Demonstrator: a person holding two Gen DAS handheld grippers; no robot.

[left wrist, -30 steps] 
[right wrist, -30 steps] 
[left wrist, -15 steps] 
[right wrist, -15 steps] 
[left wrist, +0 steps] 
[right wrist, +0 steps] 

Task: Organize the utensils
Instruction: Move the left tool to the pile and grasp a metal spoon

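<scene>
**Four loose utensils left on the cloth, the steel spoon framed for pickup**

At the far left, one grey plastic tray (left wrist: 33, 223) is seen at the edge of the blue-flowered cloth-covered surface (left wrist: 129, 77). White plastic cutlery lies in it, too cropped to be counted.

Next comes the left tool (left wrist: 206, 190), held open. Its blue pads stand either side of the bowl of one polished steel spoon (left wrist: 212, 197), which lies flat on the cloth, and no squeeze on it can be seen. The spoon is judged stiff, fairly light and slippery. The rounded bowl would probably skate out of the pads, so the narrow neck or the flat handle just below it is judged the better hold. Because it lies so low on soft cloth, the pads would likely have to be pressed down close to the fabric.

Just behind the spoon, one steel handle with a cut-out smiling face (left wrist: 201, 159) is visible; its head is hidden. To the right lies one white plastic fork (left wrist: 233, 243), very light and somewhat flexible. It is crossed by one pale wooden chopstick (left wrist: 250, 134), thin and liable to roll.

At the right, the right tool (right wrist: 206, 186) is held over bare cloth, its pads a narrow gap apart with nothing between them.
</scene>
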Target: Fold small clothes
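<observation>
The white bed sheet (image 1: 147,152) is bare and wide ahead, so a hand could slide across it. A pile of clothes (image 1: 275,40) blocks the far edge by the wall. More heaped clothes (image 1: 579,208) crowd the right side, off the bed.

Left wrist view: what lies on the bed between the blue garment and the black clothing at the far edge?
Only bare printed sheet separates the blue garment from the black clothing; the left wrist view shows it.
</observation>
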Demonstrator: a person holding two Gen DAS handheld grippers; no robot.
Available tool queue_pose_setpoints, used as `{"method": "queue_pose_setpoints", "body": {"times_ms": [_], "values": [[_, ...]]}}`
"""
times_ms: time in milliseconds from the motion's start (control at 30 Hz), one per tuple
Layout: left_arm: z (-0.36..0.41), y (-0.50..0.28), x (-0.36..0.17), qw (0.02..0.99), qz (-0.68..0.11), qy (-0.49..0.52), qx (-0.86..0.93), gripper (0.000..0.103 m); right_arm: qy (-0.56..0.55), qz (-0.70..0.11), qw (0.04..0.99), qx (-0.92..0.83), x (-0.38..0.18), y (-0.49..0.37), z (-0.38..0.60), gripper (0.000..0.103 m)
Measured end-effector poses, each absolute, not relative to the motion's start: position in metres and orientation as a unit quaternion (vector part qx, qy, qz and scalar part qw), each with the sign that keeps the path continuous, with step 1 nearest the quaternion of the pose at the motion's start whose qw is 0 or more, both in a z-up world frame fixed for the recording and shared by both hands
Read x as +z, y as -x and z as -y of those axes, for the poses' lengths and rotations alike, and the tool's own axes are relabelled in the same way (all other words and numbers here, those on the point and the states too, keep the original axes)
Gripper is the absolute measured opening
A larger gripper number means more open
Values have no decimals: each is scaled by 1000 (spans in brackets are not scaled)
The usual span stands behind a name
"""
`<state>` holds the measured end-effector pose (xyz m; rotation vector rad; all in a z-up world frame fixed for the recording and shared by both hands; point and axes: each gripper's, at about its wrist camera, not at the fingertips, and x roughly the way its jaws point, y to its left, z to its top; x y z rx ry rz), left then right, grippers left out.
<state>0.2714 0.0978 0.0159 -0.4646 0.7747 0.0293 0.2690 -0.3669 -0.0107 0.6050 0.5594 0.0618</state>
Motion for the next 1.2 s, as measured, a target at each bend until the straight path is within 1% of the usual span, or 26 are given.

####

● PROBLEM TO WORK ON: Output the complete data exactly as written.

● TASK ANSWER:
Demonstrator: a person holding two Gen DAS handheld grippers; no robot.

[left wrist, -30 steps] 
[right wrist, -30 steps] 
[left wrist, -15 steps] 
[right wrist, -15 steps] 
[left wrist, +0 steps] 
[right wrist, +0 steps] 

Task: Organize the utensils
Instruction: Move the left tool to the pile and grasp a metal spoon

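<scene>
**Four loose utensils left on the cloth, the steel spoon framed for pickup**

At the far left, one grey plastic tray (left wrist: 33, 223) is seen at the edge of the blue-flowered cloth-covered surface (left wrist: 129, 77). White plastic cutlery lies in it, too cropped to be counted.

Next comes the left tool (left wrist: 206, 190), held open. Its blue pads stand either side of the bowl of one polished steel spoon (left wrist: 212, 197), which lies flat on the cloth, and no squeeze on it can be seen. The spoon is judged stiff, fairly light and slippery. The rounded bowl would probably skate out of the pads, so the narrow neck or the flat handle just below it is judged the better hold. Because it lies so low on soft cloth, the pads would likely have to be pressed down close to the fabric.

Just behind the spoon, one steel handle with a cut-out smiling face (left wrist: 201, 159) is visible; its head is hidden. To the right lies one white plastic fork (left wrist: 233, 243), very light and somewhat flexible. It is crossed by one pale wooden chopstick (left wrist: 250, 134), thin and liable to roll.

At the right, the right tool (right wrist: 206, 186) is held over bare cloth, its pads a narrow gap apart with nothing between them.
</scene>
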Target: Fold small clothes
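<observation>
The white bed sheet (image 1: 147,152) is bare and wide ahead, so a hand could slide across it. A pile of clothes (image 1: 275,40) blocks the far edge by the wall. More heaped clothes (image 1: 579,208) crowd the right side, off the bed.

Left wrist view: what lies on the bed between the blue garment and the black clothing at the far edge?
Only bare printed sheet separates the blue garment from the black clothing; the left wrist view shows it.
</observation>
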Demonstrator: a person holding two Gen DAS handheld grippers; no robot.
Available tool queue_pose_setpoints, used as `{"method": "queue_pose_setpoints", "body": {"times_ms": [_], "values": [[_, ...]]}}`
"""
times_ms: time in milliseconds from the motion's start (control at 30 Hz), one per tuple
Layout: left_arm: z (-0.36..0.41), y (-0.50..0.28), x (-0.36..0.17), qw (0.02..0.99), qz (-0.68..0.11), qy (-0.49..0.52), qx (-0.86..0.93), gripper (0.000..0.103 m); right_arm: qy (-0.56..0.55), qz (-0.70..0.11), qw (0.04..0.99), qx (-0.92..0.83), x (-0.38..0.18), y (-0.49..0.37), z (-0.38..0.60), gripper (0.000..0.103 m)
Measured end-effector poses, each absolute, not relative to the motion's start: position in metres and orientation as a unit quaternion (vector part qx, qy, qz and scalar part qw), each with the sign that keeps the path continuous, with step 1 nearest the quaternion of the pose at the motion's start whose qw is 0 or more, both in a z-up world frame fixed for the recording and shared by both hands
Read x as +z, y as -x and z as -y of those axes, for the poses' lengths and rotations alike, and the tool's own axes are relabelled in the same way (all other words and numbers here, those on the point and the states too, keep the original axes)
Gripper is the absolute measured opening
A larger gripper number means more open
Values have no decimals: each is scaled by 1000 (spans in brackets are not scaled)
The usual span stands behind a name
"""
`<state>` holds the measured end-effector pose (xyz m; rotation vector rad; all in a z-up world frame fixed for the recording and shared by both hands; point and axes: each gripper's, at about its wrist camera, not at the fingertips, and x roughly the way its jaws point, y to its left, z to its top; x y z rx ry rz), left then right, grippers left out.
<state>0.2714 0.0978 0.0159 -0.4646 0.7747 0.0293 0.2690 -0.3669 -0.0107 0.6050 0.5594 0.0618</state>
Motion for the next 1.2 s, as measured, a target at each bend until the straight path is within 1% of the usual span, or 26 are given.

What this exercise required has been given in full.